Forgot to say, in yesterday’s post about the Met in the 1920s, that they did more than 40 operas every year. In 1924-25, they did 44 operas (plus Petrushka, as a ballet) in 24 weeks. Some weeks had eight performances, other weeks had nine. All of which might help to explain why the quality wasn’t very high.
Cosi, curiously, was the most often performed Mozart opera at the Met in the ’20s, having received not just its Met premiere, but its first performance anywhere in the US, in 1922. After 1928, it disappeared until its triumphant revival, in English, in 1951.
Some choice Irving Kolodin (see yesterday’s post), about two useful tenors:
[Raoul] Jobin was rarely the best member of a cast in which he appeared, never its worst, a mean of ability which assured him Metropolitan prominence despite a colorless sound and little personality.[Frederick] Jagel’s career as a tenor of all work was typified by his first season, which began with Radames,…and continued with Pinkerton, Pollione…Filippo Mara in Madonna Imperia, and Cavaradossi.
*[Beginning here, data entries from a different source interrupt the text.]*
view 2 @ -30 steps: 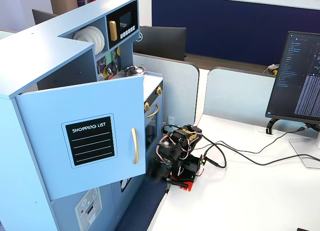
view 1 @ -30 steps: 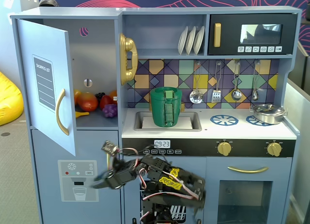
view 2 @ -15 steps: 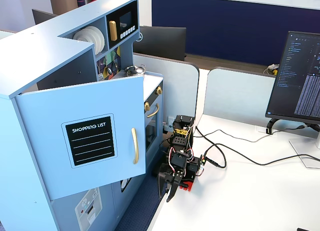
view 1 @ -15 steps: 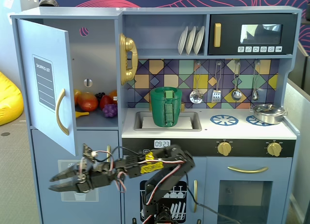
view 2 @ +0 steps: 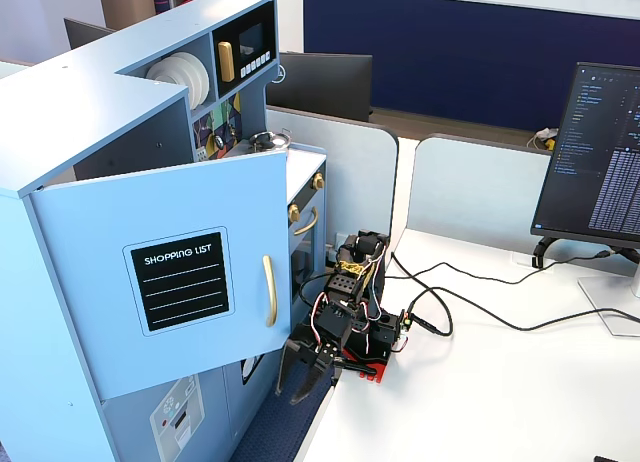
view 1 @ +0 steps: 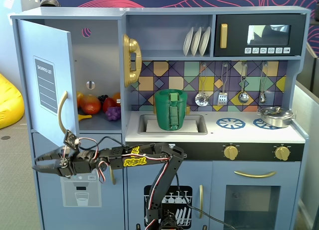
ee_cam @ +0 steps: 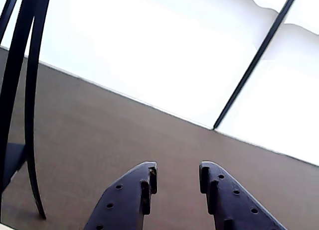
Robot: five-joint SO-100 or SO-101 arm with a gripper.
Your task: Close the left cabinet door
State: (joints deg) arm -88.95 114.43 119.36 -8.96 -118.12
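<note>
Jaws of the gripper (ee_cam: 177,177) slightly apart and empty, below the open left cabinet door (view 1: 47,83).

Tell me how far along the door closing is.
Nothing is closed yet: the left cabinet door stands wide open, toy fruit showing inside. In hand: the open gripper sits low, outside the door, touching nothing. Left: push the door shut.

A brightly lit office with a dark navy wall (view 2: 450,42), grey desk partitions (view 2: 480,182) on a white table (view 2: 480,382), a computer monitor (view 2: 600,152) at right, and a yellow beanbag (view 1: 9,101) beside a toy kitchen (view 1: 209,140).
</note>
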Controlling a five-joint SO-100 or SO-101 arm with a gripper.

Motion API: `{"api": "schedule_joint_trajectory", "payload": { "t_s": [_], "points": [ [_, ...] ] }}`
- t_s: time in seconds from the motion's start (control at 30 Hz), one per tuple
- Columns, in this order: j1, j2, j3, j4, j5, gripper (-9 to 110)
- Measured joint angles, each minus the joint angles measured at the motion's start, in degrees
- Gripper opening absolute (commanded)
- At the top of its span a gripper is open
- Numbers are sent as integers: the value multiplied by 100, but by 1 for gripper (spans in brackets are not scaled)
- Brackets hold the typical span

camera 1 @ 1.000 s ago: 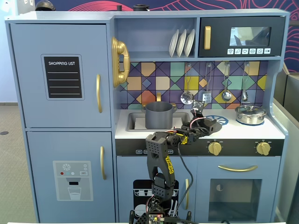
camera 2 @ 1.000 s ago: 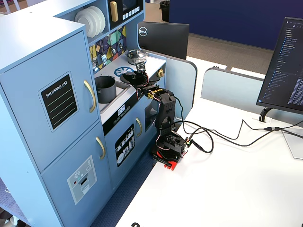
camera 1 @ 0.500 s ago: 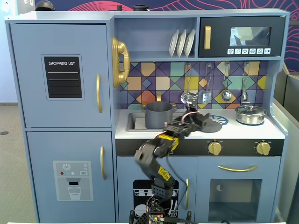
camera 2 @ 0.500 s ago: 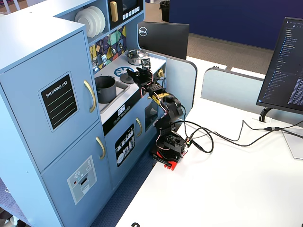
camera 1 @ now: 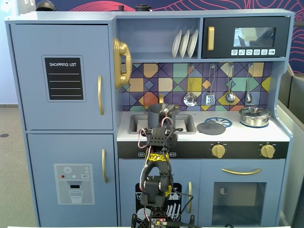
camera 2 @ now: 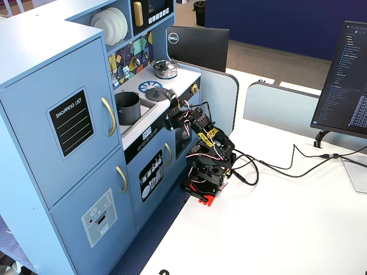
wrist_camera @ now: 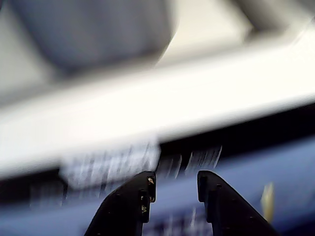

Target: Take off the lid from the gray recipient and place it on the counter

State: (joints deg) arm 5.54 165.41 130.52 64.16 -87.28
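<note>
In a fixed view, the gray recipient (camera 1: 156, 115) stands uncovered in the sink recess at the left of the counter (camera 1: 247, 134). The arm rises from its base in front of the cabinet, folded at the elbow, with its upper section reaching up to the counter's front edge directly before the recipient. The gripper (wrist_camera: 173, 183) appears in the wrist view with its two fingers spread apart, nothing between them, positioned over the black knob panel; that view is heavily blurred. To the right of the sink, the lid (camera 1: 211, 127) lies flat on the counter, partly covering the blue burner ring. Further right sits a shiny silver pot (camera 1: 254, 116). In the other fixed view, the arm's base (camera 2: 205, 177) rests on a white desk.
</note>
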Motion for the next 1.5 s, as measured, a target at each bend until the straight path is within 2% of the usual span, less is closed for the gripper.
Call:
{"api": "schedule_joint_trajectory", "payload": {
  "t_s": [0.1,0.23,0.43,0.57,0.7,1.5],
  "points": [
    [-510,123,422,606,-123,0],
    [-896,448,1239,826,-114,0],
    [-1063,1424,2619,1020,-97,0],
    [-1160,1591,3313,1257,44,0],
    [-1125,1626,3946,1248,-272,0],
    [-1116,1688,4061,1397,-255,3]
  ]
}}
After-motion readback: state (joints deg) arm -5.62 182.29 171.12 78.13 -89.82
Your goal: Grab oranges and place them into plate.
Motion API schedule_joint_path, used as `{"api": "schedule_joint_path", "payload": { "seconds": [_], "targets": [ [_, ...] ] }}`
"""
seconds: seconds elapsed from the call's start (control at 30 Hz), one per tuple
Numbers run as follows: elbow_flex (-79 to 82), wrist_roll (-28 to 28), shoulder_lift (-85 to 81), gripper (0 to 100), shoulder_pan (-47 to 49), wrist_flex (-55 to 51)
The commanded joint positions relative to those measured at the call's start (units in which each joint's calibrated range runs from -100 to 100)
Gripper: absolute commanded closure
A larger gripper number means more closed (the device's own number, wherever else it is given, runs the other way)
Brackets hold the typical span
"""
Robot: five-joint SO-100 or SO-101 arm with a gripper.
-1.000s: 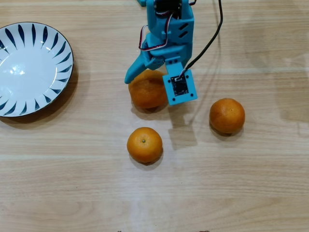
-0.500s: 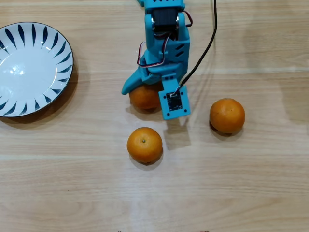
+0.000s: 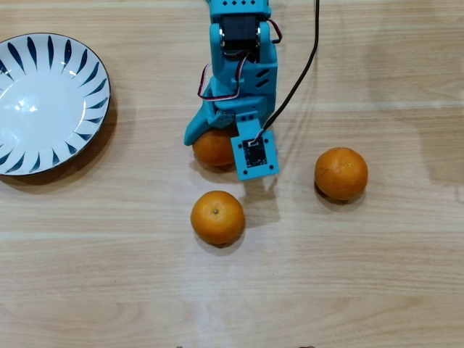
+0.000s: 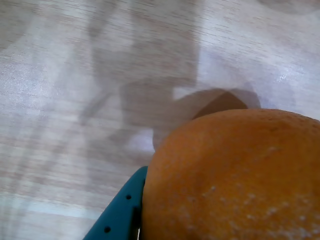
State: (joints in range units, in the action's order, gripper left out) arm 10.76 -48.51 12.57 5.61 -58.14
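A blue arm (image 3: pixel 243 65) reaches down over a wooden table (image 3: pixel 362 275). Its gripper (image 3: pixel 217 148) sits over one orange (image 3: pixel 212 148), and the wrist view shows a blue finger (image 4: pixel 117 215) pressed against that orange's (image 4: pixel 235 180) skin; whether the grip has closed is hard to tell. Two more oranges lie apart, one nearer (image 3: pixel 217 217) and one to the right (image 3: pixel 341 174). The plate (image 3: pixel 47 101) sits empty at far left.

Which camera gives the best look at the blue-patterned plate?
The overhead view. It shows nearly the whole plate at the left edge of the table, with its blue leaf strokes plain and no fruit on it. The wrist view shows none of it: only a close-up orange and bare tabletop.
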Motion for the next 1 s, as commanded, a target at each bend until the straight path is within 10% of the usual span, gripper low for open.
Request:
{"api": "schedule_joint_path", "payload": {
  "seconds": [0.0, 0.97],
  "targets": [
    [0.2, 0.3, 0.4, 74, -1.3, 0.0],
    [-0.6, 18.6, -33.6, 74, -31.4, -6.8]
  ]
}}
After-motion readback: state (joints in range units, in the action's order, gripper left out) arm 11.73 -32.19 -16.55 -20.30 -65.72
None of these roles was sung with sensuous tone, but it would be unfair to say one was worse than another. Whether for Rodolfo, Herod in Salomé, or Peter Grimes, Jagel was both willing and able for a quarter-century.
[Madonna Imperia was a one-act opera by Alfano, premiered in 1928, “a melancholy waste of drab dullness,” according to the W. H Henderson, the leading critic of the time.]